◆ WORK ORDER ◆
Below are lines of data; restate word for word those running from the line containing "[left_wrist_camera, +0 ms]" to the line containing "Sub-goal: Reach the", inclusive, and no others.

Items listed in a dataset
((

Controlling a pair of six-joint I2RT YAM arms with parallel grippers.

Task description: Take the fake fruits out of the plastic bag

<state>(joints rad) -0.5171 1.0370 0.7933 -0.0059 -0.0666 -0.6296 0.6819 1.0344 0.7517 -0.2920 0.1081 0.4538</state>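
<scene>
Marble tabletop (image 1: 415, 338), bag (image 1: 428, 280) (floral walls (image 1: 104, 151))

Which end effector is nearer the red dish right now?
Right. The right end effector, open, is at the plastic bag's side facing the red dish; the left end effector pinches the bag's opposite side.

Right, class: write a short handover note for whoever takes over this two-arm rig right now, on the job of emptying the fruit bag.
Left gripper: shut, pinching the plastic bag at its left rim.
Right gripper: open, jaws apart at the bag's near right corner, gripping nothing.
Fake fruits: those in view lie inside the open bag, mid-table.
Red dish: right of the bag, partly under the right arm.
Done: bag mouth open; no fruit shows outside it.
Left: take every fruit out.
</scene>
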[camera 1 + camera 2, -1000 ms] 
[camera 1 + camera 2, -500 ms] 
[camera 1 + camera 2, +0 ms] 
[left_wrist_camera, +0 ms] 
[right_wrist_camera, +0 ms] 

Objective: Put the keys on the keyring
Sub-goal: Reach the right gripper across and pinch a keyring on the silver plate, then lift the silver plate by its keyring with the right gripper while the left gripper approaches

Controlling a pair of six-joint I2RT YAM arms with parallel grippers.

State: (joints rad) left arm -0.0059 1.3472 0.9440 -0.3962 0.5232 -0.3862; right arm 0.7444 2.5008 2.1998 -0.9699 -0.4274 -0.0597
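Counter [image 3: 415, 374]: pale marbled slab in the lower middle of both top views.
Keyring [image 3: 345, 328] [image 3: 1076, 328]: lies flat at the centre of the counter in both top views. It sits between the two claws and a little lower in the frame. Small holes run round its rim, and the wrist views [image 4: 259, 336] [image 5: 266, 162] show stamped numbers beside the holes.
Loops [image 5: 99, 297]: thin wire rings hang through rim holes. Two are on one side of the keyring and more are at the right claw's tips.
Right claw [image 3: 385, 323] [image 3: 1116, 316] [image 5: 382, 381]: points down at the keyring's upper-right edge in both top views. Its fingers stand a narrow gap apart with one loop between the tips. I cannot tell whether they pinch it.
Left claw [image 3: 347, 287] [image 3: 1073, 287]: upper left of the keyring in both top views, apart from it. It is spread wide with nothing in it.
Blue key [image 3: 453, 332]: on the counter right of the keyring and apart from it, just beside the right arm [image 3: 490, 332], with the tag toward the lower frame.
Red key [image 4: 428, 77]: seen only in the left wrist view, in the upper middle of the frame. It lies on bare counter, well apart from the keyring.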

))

◆ YOUR SOLUTION ◆
[left_wrist_camera, +0 ms] 
[right_wrist_camera, +0 ms] 

Objective: Put the keys on the keyring
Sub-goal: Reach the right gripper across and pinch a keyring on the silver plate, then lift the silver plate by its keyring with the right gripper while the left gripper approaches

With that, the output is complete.